A “Gherush92”, ONG italiana que colabora com a ONU em matéria de Direitos Humanos, considerou recentemente a Divina Comédia de Dante uma obra “ofensiva e discriminatória” e pediu que fosse retirado do currículo das escolas italianas, ou pelo menos adoptado com extremos cuidados, porque os jovens – dizem – não têm “filtros” para descodificarem o texto.
De acordo com estes senhores da “Gherush92”, a obra – cito – “difama os judeus, retrata o Islão como heresia e, além disso, é homofóbica”. É claro que mais uma estéril polémica foi criada com este episódio, havendo gente (dir-se-ia normal, sem pretender ofender seja quem for) que reagiu em defesa da obra.
Se a história da literatura fosse passada por este crivo – descobrir laivos de racismo, islamofobia, antissemitismo e anticristianismo –, creio que ficaríamos reduzidos às obras (ditas ficcionais que agora se vendem muito) dos apresentadores de televisão.
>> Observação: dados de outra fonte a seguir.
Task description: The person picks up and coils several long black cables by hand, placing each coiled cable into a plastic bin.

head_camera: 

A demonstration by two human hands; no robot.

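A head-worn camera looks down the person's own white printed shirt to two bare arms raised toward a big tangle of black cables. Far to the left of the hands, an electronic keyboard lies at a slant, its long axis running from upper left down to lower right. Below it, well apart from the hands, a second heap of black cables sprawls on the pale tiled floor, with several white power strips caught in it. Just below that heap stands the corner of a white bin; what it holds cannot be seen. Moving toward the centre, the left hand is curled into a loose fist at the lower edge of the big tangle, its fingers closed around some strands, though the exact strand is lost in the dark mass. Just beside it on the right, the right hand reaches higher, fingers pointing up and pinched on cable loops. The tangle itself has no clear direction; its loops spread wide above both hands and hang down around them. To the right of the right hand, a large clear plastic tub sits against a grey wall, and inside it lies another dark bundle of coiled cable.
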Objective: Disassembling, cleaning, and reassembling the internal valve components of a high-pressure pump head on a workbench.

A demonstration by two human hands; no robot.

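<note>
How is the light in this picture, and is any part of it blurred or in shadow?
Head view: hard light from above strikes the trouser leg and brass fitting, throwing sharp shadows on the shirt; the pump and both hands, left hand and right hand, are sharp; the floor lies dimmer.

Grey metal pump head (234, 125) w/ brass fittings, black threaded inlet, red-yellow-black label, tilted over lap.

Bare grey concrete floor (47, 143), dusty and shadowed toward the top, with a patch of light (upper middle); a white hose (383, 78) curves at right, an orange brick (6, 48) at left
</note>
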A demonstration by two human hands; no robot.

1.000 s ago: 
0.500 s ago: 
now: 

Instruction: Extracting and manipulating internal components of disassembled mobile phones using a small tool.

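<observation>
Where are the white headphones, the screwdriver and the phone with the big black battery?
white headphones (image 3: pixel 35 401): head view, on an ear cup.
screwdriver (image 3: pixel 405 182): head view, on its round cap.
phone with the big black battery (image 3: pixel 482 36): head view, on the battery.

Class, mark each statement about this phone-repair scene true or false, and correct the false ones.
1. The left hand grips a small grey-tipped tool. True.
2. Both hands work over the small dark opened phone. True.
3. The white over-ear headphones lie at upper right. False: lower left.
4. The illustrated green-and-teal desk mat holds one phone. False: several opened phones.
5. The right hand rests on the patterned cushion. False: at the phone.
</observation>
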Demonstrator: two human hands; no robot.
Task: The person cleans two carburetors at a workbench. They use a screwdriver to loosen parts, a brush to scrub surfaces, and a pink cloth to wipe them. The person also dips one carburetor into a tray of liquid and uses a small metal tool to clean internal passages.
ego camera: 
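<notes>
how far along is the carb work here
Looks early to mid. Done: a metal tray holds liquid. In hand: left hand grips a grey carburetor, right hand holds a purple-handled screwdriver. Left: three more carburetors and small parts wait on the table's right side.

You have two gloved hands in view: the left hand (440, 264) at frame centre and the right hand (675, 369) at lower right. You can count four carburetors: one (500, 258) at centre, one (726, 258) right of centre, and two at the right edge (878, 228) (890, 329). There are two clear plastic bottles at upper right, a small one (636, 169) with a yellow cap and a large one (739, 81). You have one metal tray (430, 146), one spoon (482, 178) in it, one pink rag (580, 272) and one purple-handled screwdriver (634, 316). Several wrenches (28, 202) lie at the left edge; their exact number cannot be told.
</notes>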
E a ONG ficaria contente a par de todos os novos partidos da correcção que dão corpo à vaga fascizante que parece estar, a pouco e pouco, a tomar conta do planeta.
Diz a presidente da dita cuja ONG, Valentina Sereni, que “a arte não pode estar acima das críticas”. Perguntamos nós: e as almejadas ‘proibições’ de todos os textos mitológicos, para já não falar da literatura – sim, pois os mitos atentam à “humanidade” com “H”… muito grande –, estaria acima de qualquer crítica?
O curioso desta patologia contemporânea que defende proibição atrás de proibição é que ela se assemelha em tudo ao dogma. Diga-se que o dogma, figura central de todas as religiões e de toda a intolerância, não pôde nunca competir com a capacidade quase infinita de reinvenção que é própria dos mitos (facto que Blumenberg tão bem explicou). Enquanto o dogma se pretende como resposta a um conjunto de interrogações fundamentais, previamente dadas, não admitindo, pois, a necessidade de outros questionamentos posteriores, o mito deixa-se trabalhar quase indefinidamente. O mito, tal como a sua filha mais ‘mal comportada’ – a literatura – não precisa de responder a perguntas, na medida em que imagina algo antes que a pergunta sequer possa surgir. A ficção que se antecipa à correcção e que arrisca a – livremente – metaforizar o mundo.
Sublinhe-se a reacção de pessoas como o escritor e crítico literário Giulio Ferroni – citado pelo Expresso* no mês passado – que considerou as declarações de Sereni “um frenesi de correção política somado a uma falta absoluta de senso histórico”, acrescentando que a Divina Comédia “precisa de ser lida no seu contexto histórico”. É o mínimo que poderia ter sido dito.